ML scientists during their initial model development phase tend to use tools like PDB to debug their models. They would step through their models and print arbitary tensors to check their values and see if they look correct. Currently, if the user wants to debug issues in their model by printing output of intermediate layers or use debugger like pdb to step and investigate the tensors, the users incur an expensive intermediate graph compilation and execution. Adding the ability to run operations eagerly allows users to debug operations before running their expensive training jobs. Consider the example

import pdb
pdb.set_trace()
dev = xm.xla_device()
linear1 = torch.nn.Linear(10,30).to(dev)
linear2 = torch.nn.Linear(30,20).to(dev)
linear3 = torch.nn.Linear(20,10).to(dev)
linear4 = torch.nn.Linear(10,1).to(dev)
inp = torch.randn(2,10).to(dev)
output1 = linear1(inp)
output2 = linear2(output1)
PDB ---> xm.mark_step() # Users puts a xm.mark_step in pdb to investigate tensors 
output3 = linear3(output2)
output4 = linear4(output3)
xm.mark_step()
print(output4.to('cpu'))
print(output3.to('cpu')) 

In the above example, there are two graphs, both having a graphsize of 2. In larger models these intermediate graphsizes can be large and incur high compile and execution times. Also, in the next iteration if the user puts the mark_step at different location it would result in a different graph resulting in a cache miss. This would force the user to have fixed breakpoints, thereby putting a constraint. If each op is compiled and executed independently, the position of breakpoint doesn't matter anymore and there would be fixed number of compilations and executions. Moreover, with per op execution, the chances of hitting the cache increases as the layers in large models keep on repeating, thereyby avoiding a graph compile. With the xrt_server preserving the compilation cache across training runs, compiling per op can result in reusable cache, thereby further reducing the compilation time during debug.

Pitch

We would like users to be able to enable eager execution by calling an api. This api needs to be called before any xla_tensor is created. The api is similar to what tensorflow had in 1.15 for enabling eager execution.

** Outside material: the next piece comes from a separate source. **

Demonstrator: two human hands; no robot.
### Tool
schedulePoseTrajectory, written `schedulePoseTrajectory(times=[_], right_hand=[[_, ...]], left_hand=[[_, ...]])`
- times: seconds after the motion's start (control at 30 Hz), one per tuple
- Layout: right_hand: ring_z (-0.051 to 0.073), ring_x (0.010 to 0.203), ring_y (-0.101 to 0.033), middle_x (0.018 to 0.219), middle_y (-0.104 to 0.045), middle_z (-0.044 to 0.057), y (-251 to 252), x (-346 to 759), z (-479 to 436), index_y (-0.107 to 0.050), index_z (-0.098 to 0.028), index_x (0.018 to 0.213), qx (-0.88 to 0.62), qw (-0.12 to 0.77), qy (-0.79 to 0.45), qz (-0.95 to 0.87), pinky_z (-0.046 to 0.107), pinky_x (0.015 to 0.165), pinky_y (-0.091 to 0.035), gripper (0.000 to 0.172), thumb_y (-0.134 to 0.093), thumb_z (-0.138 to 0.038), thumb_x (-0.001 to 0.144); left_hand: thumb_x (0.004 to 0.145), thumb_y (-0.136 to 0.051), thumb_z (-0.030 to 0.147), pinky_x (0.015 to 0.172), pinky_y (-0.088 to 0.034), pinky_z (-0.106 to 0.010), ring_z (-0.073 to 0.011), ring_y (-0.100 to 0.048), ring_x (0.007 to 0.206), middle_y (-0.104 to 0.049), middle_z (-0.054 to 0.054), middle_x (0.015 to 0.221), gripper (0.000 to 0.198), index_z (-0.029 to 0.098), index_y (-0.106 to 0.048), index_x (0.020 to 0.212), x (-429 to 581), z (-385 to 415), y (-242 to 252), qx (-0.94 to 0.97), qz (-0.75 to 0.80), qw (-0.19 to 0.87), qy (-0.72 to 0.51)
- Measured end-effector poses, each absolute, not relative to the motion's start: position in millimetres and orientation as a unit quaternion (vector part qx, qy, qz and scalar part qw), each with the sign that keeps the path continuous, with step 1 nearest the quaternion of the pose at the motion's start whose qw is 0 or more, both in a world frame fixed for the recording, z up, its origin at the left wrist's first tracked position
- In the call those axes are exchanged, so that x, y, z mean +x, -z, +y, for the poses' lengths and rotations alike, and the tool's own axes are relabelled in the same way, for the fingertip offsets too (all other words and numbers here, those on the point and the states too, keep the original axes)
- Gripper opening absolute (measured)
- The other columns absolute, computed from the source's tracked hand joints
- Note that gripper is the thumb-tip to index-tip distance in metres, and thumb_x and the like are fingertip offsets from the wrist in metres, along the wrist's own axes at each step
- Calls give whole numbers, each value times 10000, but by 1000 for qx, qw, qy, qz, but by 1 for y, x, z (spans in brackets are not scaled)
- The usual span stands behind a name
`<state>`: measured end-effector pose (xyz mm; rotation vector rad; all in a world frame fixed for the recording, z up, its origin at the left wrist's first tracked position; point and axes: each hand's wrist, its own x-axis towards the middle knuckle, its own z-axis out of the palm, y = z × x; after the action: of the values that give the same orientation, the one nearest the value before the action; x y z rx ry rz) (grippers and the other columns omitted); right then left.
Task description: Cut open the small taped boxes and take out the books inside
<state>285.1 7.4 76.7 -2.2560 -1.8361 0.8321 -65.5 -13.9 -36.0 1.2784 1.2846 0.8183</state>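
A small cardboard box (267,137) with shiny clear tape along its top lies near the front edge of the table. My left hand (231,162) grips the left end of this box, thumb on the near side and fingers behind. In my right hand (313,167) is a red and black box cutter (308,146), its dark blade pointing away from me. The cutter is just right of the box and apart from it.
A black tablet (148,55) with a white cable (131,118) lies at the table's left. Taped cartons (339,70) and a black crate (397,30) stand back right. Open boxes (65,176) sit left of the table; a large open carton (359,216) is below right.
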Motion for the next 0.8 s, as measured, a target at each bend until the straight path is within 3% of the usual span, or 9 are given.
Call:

import torch_xla.core.xla_model as xm
import os

dev = xm.xla_device()
# Enabling the eager exection. This API needs to be called before
# any XLA tensor is created. The rest of the script can remain 
# unchanged.
xm.enable_eager_execution() 
linear1 = torch.nn.Linear(10,30).to(dev)
linear2 = torch.nn.Linear(30,20).to(dev)
linear3 = torch.nn.Linear(20,10).to(dev)
linear4 = torch.nn.Linear(10,1).to(dev)
inp = torch.randn(2,10).to(dev)
output1 = linear1(inp)
output2 = linear2(output1)
PDB ---> output1.to('cpu')
output3 = linear3(output2)
output4 = linear4(output3)
PDB ---> output4.to('cpu')
xm.mark_step()

The number of graph compilation and executions remain the same and does not depend on where the mark_step is inserted.

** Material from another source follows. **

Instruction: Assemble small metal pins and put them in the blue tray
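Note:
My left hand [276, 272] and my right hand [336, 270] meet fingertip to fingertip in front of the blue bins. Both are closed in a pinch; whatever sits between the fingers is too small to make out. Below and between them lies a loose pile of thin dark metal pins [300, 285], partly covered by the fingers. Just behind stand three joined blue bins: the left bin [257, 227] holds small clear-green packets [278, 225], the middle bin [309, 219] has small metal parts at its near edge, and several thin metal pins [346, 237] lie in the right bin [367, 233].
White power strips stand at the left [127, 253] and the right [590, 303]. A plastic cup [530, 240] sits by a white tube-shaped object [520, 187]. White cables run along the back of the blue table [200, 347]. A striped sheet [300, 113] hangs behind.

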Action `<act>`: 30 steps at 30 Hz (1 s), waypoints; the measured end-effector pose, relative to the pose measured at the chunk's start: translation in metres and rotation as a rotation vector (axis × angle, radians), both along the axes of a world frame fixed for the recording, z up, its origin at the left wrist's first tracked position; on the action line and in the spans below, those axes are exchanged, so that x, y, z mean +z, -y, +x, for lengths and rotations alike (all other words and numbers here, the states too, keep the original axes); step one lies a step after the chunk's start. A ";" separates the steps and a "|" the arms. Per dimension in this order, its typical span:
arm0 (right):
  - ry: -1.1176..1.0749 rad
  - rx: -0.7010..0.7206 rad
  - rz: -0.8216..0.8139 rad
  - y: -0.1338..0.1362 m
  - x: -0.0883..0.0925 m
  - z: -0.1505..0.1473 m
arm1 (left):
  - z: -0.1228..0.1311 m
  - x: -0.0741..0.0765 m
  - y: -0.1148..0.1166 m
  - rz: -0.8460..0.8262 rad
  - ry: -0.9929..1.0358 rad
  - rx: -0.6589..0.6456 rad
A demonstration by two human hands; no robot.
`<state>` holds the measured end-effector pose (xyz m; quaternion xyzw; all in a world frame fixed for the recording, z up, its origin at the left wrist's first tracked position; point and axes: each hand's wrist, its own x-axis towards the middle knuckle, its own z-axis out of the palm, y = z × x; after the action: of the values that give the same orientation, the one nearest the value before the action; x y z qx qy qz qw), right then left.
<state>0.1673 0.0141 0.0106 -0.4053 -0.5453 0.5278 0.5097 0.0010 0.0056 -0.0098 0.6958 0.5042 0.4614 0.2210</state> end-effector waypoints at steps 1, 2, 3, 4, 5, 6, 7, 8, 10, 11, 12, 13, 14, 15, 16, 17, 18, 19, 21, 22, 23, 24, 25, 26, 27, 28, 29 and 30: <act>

Note: Doing per-op execution would result in higher e2e execution time when compared to lazy mode, however for initial development when the number of tensor prints by the user is going to be high, not doing intermediate graph compile should offset this time.

@JackCaoG
Copy link
Copy Markdown
Collaborator

Thanks for contributing. I didn't look at the change in detail yet but what you are trying to achieved is very similar to OpByOp execution model we already support. Take a look at https://github.com/pytorch/xla/blob/master/TROUBLESHOOTING.md#environment-variables.

What OpByOp does is to skip the optimization when doing the compilation and execute the program in a op by op manner. Compilation time will be very fast but execution will be slower.

@aws-rhsoln
Copy link
Copy Markdown
Contributor Author

aws-rhsoln commented Jan 19, 2022

Thanks for contributing. I didn't look at the change in detail yet but what you are trying to achieved is very similar to OpByOp execution model we already support. Take a look at https://github.com/pytorch/xla/blob/master/TROUBLESHOOTING.md#environment-variables.

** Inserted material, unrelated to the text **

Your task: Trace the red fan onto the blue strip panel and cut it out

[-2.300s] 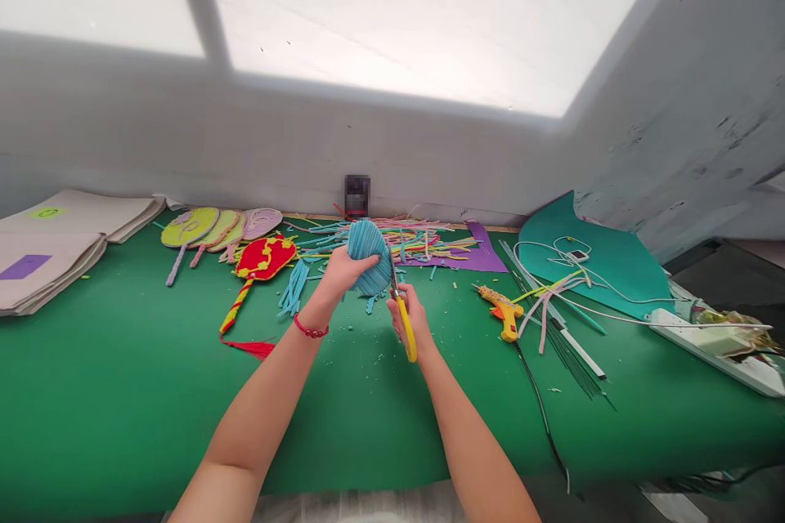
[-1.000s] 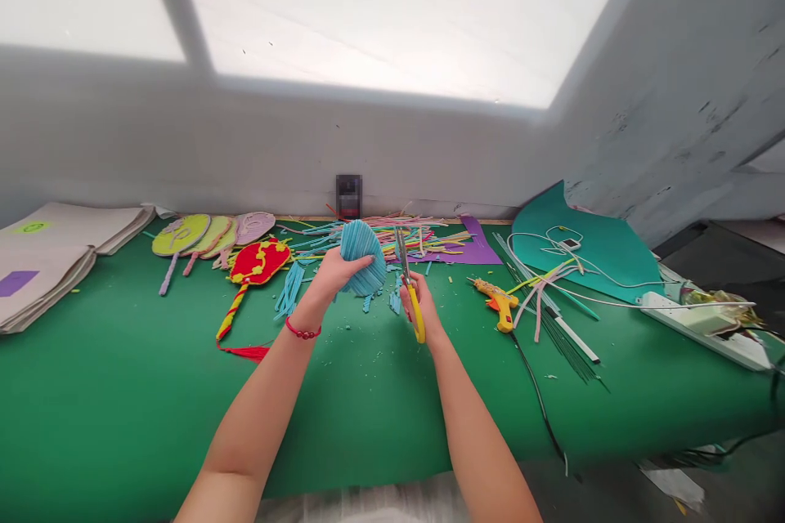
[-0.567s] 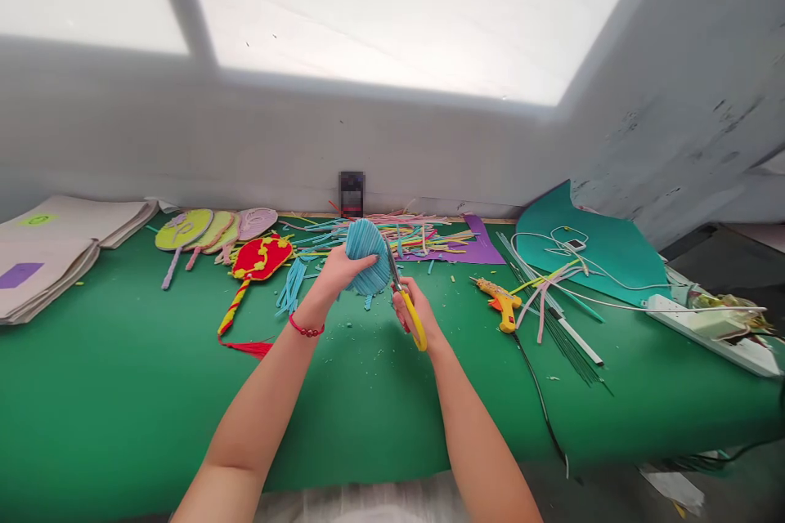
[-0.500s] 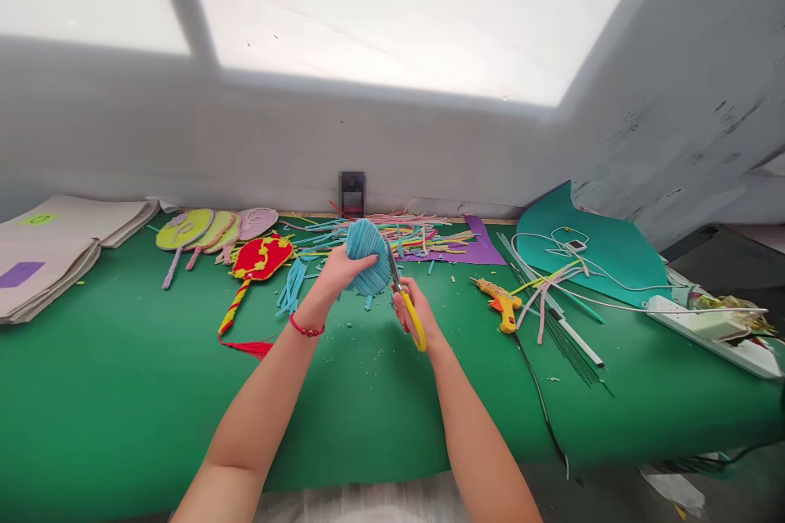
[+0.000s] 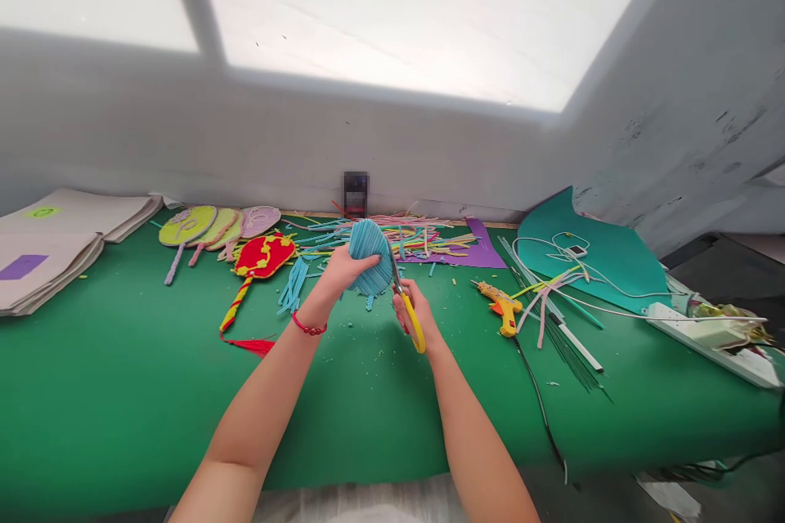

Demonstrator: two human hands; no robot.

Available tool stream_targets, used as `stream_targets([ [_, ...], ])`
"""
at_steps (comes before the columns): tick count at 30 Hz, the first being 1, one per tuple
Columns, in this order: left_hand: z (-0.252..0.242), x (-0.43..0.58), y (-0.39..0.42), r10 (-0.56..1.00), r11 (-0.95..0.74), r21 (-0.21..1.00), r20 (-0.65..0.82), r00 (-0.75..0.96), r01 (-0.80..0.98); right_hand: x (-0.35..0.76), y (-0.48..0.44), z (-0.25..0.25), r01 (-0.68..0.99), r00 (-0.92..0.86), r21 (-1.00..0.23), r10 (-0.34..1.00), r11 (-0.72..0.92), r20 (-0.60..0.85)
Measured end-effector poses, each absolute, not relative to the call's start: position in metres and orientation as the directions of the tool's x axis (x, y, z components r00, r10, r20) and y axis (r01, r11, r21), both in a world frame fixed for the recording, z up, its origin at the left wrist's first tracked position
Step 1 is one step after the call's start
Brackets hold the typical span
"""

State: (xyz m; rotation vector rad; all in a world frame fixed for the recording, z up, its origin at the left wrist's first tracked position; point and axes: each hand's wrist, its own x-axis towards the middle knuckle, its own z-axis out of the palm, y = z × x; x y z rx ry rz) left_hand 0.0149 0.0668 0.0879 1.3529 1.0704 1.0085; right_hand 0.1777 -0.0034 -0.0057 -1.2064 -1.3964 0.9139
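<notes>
My left hand [image 5: 341, 271] grips a round blue piece [image 5: 371, 245] made of fuzzy strips laid side by side, its thumb across the front. In my right hand [image 5: 417, 310] are yellow-handled scissors [image 5: 414, 328], their blades upright along the right edge of the blue piece. How far apart the blades are is hard to make out. Small blue clippings [image 5: 369, 304] lie on the green table below. A bundle of cut blue strips [image 5: 294, 284] rests to the left of my left hand.
Left stand a red and yellow fan [image 5: 263, 255] with a tassel, several pastel fans [image 5: 187, 225] and paper stacks [image 5: 49, 261]. Coloured pipe cleaners [image 5: 429, 237] lie along the back. On the right are a yellow glue gun [image 5: 504, 309], a teal sheet [image 5: 613, 261], and a power strip [image 5: 668, 319].
The view has shifted very slightly. Both hands keep nearly the same pose, with the scissors still at the right edge of the blue piece.
</notes>
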Motion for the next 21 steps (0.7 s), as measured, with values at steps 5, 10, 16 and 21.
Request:
stream_targets([
  [5, 0.084, 0.014, 0.070, 0.973, -0.033, 0.997, 0.017, 0.230, 0.066, 0.177, -0.004, -0.004, 0.183, 0.052, -0.967, 0.980, 0.179, 0.191],
  [10, 0.081, 0.015, 0.072, 0.972, -0.044, 0.997, 0.027, 0.232, 0.067, 0.175, -0.005, -0.002, 0.169, 0.087, -0.974, 0.982, 0.154, 0.170],
  [16, 0.088, 0.014, 0.067, 0.975, -0.024, 0.997, 0.009, 0.223, 0.068, 0.174, -0.004, -0.002, 0.144, 0.136, -0.978, 0.976, 0.150, 0.169],
  [21, 0.093, 0.015, 0.063, 0.976, -0.007, 0.997, -0.010, 0.219, 0.079, 0.176, -0.002, -0.006, 0.171, 0.110, -0.969, 0.974, 0.176, 0.196],
])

What OpByOp does is to skip the optimization when doing the compilation and execute the program in a op by op manner. Compilation time will be very fast but execution will be slower.

Yeah it is similar, except that this would help users execute eagerly which they are used to doing in frameworks like PT. The issue with OpByOp mode is that it would break the lazily collected graph into ops when the user wants to print. This would result in re-executions in cases like these:

import torch_xla.core.xla_model as xm
import os

os.environ["XLA_GET_TENSORS_OPBYOP"] = "1"
os.environ["XLA_SYNC_TENSORS_OPBYOP"] = "1"
dev = xm.xla_device()
linear1 = torch.nn.Linear(10,30).to(dev)
linear2 = torch.nn.Linear(30,20).to(dev)
linear3 = torch.nn.Linear(20,10).to(dev)
linear4 = torch.nn.Linear(10,1).to(dev)
inp = torch.randn(2,10).to(dev)
output1 = linear1(inp)
output2 = linear2(output1)
output3 = linear3(output2)
output4 = linear4(output3)
PDB ---> output4.to('cpu')
PDB ---> output3.to('cpu')

It would cut 2 graphs, one having 8 nodes (each linear layer creats 2 nodes) and other having 6 nodes and each graph would then be executed op by op. This would result in duplicate executions.

@JackCaoG
Copy link
Copy Markdown
Collaborator

I felt like what you want is essentially least amount of wait time when user want to inspect a tensor value. Can we just spawn a sub process that call xm.mark_step() every 0.x seconds and set the execution mode to OpByOp. This way it will actively execute the pending graph.

In LTC @wconstab has plan to make Lazy a mode and eager would just means native pytorch eager mode. I don't think this pr fit our long term vision and it adds overhead in our critical path (tensor creation). I am also a bit unsure about the how much user experience improvement this pr will bring. PyTorch/XLA program can emit slightly different result if the kernel is not fused and running program in this eager mode will for sure damaged the performance and memory usage by a lot.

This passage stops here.